## Problem to work on
Once you have read the entries, copy all of them exactly.

Content starts

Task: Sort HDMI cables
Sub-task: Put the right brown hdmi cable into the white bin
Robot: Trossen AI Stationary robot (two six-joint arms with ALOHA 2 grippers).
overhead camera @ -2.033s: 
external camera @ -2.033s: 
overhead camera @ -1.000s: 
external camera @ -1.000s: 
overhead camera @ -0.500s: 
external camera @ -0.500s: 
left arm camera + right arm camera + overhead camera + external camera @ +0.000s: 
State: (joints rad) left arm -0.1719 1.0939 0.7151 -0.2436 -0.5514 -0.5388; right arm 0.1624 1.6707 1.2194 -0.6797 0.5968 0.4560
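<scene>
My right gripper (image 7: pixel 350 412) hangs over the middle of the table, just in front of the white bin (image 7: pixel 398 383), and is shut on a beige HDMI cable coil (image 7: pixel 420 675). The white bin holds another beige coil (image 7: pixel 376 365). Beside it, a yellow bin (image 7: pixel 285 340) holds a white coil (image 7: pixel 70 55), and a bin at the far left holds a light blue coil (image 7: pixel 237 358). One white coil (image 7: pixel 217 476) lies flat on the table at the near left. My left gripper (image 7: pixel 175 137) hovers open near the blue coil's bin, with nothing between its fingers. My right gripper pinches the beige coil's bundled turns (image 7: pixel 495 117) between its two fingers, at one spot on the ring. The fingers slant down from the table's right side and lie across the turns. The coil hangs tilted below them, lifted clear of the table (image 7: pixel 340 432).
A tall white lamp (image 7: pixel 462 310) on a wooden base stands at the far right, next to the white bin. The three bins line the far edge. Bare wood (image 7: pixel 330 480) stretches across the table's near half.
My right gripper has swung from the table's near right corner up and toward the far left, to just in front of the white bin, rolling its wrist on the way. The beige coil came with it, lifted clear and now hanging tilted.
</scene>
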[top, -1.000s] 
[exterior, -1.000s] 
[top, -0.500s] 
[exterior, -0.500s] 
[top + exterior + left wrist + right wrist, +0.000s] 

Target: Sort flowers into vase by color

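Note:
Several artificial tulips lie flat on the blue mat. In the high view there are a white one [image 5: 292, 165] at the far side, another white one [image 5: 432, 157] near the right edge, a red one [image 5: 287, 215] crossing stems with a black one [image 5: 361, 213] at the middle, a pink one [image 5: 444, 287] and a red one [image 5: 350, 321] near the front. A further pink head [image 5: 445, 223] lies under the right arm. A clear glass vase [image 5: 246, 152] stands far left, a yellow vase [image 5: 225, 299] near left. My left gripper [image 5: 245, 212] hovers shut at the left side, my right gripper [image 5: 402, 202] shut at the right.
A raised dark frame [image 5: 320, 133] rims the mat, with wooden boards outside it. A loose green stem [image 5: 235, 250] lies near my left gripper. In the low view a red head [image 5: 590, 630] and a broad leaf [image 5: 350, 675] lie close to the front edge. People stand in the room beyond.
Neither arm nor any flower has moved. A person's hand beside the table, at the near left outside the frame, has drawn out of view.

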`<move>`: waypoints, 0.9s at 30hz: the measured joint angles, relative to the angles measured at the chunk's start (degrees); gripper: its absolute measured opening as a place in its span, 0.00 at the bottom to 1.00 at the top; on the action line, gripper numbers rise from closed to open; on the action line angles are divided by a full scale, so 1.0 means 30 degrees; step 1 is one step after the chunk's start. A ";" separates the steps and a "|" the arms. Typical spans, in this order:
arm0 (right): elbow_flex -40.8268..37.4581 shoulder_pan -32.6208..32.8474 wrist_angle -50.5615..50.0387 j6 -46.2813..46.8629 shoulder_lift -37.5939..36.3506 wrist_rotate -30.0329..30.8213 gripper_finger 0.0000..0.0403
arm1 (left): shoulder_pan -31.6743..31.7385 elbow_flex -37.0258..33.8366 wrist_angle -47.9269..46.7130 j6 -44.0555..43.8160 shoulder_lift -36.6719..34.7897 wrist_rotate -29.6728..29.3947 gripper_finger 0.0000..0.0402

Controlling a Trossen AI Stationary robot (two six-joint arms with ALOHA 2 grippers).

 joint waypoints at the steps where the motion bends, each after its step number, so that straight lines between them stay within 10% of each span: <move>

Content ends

## Written solution
Task: Sort HDMI cables
Sub-task: Put the right brown hdmi cable into the white bin
Robot: Trossen AI Stationary robot (two six-joint arms with ALOHA 2 grippers).
overhead camera @ -2.033s: 
external camera @ -2.033s: 
overhead camera @ -1.000s: 
external camera @ -1.000s: 
overhead camera @ -0.500s: 
external camera @ -0.500s: 
left arm camera + right arm camera + overhead camera + external camera @ +0.000s: 
State: (joints rad) left arm -0.1719 1.0939 0.7151 -0.2436 -0.5514 -0.5388; right arm 0.1624 1.6707 1.2194 -0.6797 0.5968 0.4560
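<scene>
My right gripper (image 7: pixel 350 412) hangs over the middle of the table, just in front of the white bin (image 7: pixel 398 383), and is shut on a beige HDMI cable coil (image 7: pixel 420 675). The white bin holds another beige coil (image 7: pixel 376 365). Beside it, a yellow bin (image 7: pixel 285 340) holds a white coil (image 7: pixel 70 55), and a bin at the far left holds a light blue coil (image 7: pixel 237 358). One white coil (image 7: pixel 217 476) lies flat on the table at the near left. My left gripper (image 7: pixel 175 137) hovers open near the blue coil's bin, with nothing between its fingers. My right gripper pinches the beige coil's bundled turns (image 7: pixel 495 117) between its two fingers, at one spot on the ring. The fingers slant down from the table's right side and lie across the turns. The coil hangs tilted below them, lifted clear of the table (image 7: pixel 340 432).
A tall white lamp (image 7: pixel 462 310) on a wooden base stands at the far right, next to the white bin. The three bins line the far edge. Bare wood (image 7: pixel 330 480) stretches across the table's near half.
My right gripper has swung from the table's near right corner up and toward the far left, to just in front of the white bin, rolling its wrist on the way. The beige coil came with it, lifted clear and now hanging tilted.
</scene>
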[top, -1.000s] 
[exterior, -1.000s] 
[top, -0.500s] 
[exterior, -0.500s] 
[top + exterior + left wrist + right wrist, +0.000s] 

Target: Sort flowers into vase by color

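Note:
Several artificial tulips lie flat on the blue mat. In the high view there are a white one [image 5: 292, 165] at the far side, another white one [image 5: 432, 157] near the right edge, a red one [image 5: 287, 215] crossing stems with a black one [image 5: 361, 213] at the middle, a pink one [image 5: 444, 287] and a red one [image 5: 350, 321] near the front. A further pink head [image 5: 445, 223] lies under the right arm. A clear glass vase [image 5: 246, 152] stands far left, a yellow vase [image 5: 225, 299] near left. My left gripper [image 5: 245, 212] hovers shut at the left side, my right gripper [image 5: 402, 202] shut at the right.
A raised dark frame [image 5: 320, 133] rims the mat, with wooden boards outside it. A loose green stem [image 5: 235, 250] lies near my left gripper. In the low view a red head [image 5: 590, 630] and a broad leaf [image 5: 350, 675] lie close to the front edge. People stand in the room beyond.
Neither arm nor any flower has moved. A person's hand beside the table, at the near left outside the frame, has drawn out of view.
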
`<move>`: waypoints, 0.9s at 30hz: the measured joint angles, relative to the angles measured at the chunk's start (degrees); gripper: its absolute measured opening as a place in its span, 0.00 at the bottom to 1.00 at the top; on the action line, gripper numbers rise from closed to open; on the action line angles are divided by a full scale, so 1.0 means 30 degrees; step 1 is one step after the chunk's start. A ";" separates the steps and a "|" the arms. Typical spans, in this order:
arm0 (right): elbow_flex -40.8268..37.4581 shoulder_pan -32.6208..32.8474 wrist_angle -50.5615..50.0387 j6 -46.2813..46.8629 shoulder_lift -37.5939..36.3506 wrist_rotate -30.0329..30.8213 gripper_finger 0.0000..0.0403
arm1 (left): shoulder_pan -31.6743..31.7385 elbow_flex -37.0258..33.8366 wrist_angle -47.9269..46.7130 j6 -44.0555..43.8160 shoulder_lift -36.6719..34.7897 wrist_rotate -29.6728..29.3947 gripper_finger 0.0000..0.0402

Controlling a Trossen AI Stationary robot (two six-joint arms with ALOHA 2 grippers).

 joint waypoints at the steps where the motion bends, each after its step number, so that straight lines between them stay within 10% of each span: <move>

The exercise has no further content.